Les adversaires de Macron s’accrochent à cette hypothèse désespérée et consolatoire : la presse est en hypnose et les sondages surestiment la vague présidentielle. Mais ils n’y croient pas vraiment eux-mêmes. Il faut bien l’admettre : un rouleau compresseur est à l’œuvre. Il est dû à la fois aux circonstances (exceptionnelles), à l’habileté du novice en politique et à l’aveuglement obstiné de la gauche. En bon lecteur de Machiavel[1], Macron a su profiter de « la fortune [qui] se présente suivant les cas, comme contingence aveugle ou comme occasion propice à l’initiative courageuse [la virtu] »[2].
En fait, plus personne ne doute vraiment qu’Emmanuel Macron disposera au soir du 18 juin d’une majorité absolue à l’Assemblée nationale. Les sondages donnent entre 29,5 et 31 % et entre 320 et 425 députés à La République En Marche.
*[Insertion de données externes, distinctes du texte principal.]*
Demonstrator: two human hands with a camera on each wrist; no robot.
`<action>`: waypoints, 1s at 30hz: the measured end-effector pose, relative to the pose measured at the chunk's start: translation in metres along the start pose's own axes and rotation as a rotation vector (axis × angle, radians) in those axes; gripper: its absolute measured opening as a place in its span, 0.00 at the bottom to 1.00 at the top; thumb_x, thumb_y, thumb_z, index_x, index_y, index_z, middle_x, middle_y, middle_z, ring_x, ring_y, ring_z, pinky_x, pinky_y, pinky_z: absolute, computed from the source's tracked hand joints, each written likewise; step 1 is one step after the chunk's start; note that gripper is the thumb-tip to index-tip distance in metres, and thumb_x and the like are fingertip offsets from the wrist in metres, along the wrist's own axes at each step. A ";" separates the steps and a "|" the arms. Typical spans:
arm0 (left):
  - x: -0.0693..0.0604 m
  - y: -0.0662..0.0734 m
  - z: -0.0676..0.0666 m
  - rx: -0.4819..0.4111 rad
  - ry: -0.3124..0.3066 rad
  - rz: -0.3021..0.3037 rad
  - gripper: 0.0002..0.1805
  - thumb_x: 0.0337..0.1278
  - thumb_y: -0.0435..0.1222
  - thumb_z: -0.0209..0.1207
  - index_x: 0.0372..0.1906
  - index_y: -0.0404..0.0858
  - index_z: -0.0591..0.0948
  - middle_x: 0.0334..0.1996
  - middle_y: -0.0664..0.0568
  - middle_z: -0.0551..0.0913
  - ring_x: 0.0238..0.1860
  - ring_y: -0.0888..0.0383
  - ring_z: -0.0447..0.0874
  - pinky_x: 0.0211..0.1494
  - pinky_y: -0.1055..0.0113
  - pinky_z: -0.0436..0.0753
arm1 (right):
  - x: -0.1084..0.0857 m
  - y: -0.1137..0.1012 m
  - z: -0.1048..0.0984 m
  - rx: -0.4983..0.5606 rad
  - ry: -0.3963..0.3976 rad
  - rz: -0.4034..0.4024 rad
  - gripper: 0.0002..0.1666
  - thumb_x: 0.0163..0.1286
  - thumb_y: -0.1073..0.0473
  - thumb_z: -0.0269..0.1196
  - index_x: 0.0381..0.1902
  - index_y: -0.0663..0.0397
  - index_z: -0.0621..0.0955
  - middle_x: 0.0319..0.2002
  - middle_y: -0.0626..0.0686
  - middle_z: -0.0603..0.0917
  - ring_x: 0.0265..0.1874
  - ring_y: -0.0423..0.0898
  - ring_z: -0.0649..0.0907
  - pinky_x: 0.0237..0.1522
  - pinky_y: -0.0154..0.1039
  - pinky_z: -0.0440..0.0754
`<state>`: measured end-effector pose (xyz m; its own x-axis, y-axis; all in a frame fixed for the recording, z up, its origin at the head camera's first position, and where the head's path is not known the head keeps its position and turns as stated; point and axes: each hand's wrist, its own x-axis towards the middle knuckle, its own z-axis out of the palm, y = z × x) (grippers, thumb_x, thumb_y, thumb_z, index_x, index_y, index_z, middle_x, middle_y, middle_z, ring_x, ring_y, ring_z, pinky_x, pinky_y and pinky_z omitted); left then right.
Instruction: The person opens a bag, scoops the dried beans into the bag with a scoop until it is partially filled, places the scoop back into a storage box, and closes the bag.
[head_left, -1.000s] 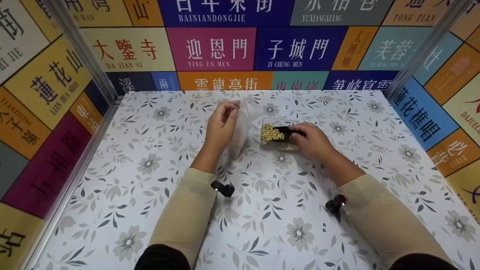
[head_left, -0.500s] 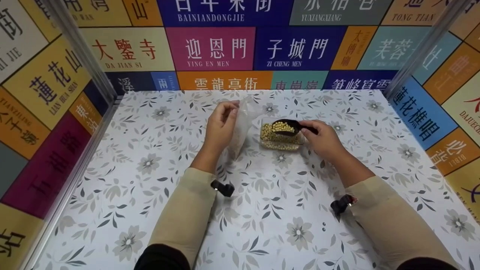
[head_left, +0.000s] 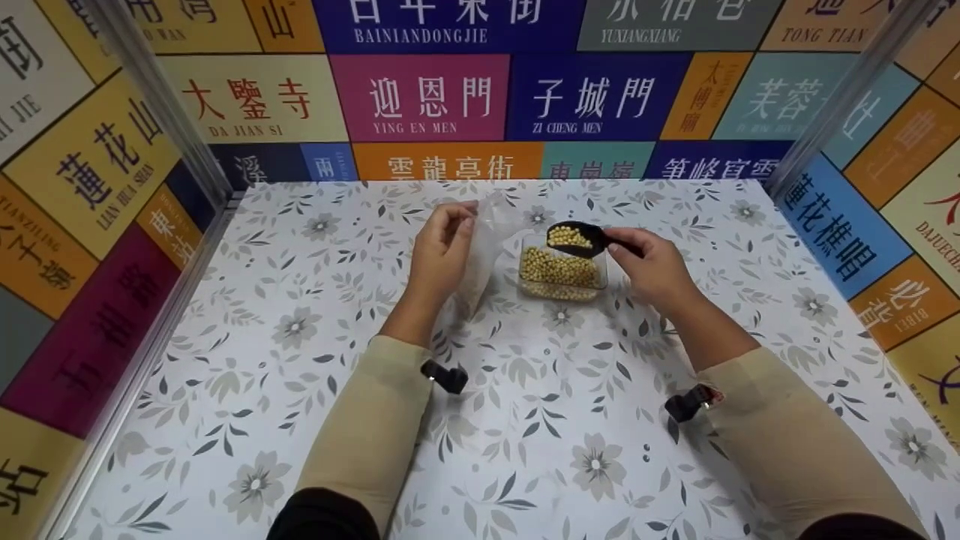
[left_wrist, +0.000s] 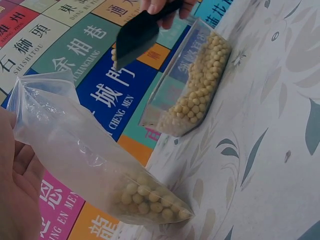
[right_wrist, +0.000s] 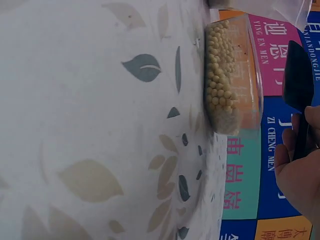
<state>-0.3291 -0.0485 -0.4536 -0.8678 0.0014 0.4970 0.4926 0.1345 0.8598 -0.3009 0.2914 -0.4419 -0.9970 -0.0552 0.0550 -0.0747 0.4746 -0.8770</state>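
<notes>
My left hand (head_left: 442, 251) holds a clear plastic bag (left_wrist: 85, 135) upright by its top edge. Several soybeans (left_wrist: 150, 200) lie at the bottom of that bag, seen in the left wrist view. With my right hand (head_left: 651, 262) I grip the handle of a black scoop (head_left: 592, 241), raised above a clear plastic box (head_left: 604, 281). Yellow soybeans (head_left: 570, 237) fill the scoop's bowl. More soybeans (head_left: 555, 266) lie in the box, which stands to the right of the bag. The right wrist view shows the scoop (right_wrist: 299, 77) from its underside.
A white tablecloth (head_left: 525, 420) with grey flowers and leaves covers the table. Colourful panels (head_left: 427, 97) with printed characters wall the back and both sides. Metal posts (head_left: 169, 97) stand at the corners.
My right hand has lifted the scoop out of the beans in the box and up, a little to the right, with soybeans in it. The left hand and bag have stayed in place.
</notes>
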 end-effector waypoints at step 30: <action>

Du jamais vu depuis La Chambre bleue horizon de 1919 qui avait alors accueilli une majorité écrasante d’élus anciens combattants. Le sort des anciens ténors de la droite (même « macro-compatibles ») comme de la gauche socialiste, tous en difficultés extrêmes même dans des circonscriptions jugées imperdables, témoigne de cette Bérézina promise aux anciens partis de gouvernement. Rien ne semble pouvoir arrêter le mouvement enclenché par la victoire présidentielle
Dans Le Monde[3], un candidat socialiste du Sud de la France résume le tout en des termes imagés qui illustrent bien l’amère déception : « Quand il pleuvait sur Hollande, on disait qu’il était poisseux. Quand il pleut sur Macron, on dit qu’il affronte les éléments ! La presse est couchée devant le pouvoir, et beaucoup de Français veulent donner une majorité à Choupinou 1er ». En attendant cette presse « couchée » a dévoilé quelques éléments de la réforme du code du travail dont les accents ultralibéraux dépassent même le programme présidentiel (notamment en matière de conditions de licenciements et de modifications des statuts et des contrats). Certes, la ministre du travail dément et renvoie à la concertation promise. Ballon d’essai ou prémisses réelles ? En tous cas, la vraie nature de la nouvelle majorité se profile et le retour au quotidien post-électoral risque d’être sans pitié.
Il n‘est pas certain pour autant que ces « incertitudes » sur la réforme du travail modifient le cours du scrutin, tout comme l’affaire Ferrand semble jusqu’ici sans effet majeur. La France, dans une démarche dont elle a le secret[4], semble bien plongée dans une volonté (et pour certains, sans doute, une résignation) légitimiste qui ouvre grand les portes à un pouvoir qui risque d’être sans partage parce que sans alternatives. En dehors des crises et des explosions révolutionnaires, l’histoire de France est ainsi jalonnée de ces épisodes où un Prince décidé peut rassembler un consensus jusque-là jugé impossible ou improbable.
La responsabilité de la gauche est, de ce point de vue, écrasante. La seule alternative opposable au macronisme triomphant eut été un rassemblement de toutes les forces anti-libérales susceptibles de mobiliser un quart de l’électorat. L’histoire tranchera mais on sait déjà qui était en mesure d’incarner cette alternative et qui a été incapable d’en endosser les habits sans doute trop grands pour lui.
[1] Auquel il a consacré un mémoire en DEA de philosophie à Nanterre.
[2] Le Prince
[3] Le Monde du 8 juin 2017.
[4] Voir à ce sujet le numéro spécial de Politique « Cette République que nous avons tant aimée », n°98/99, mars 2017.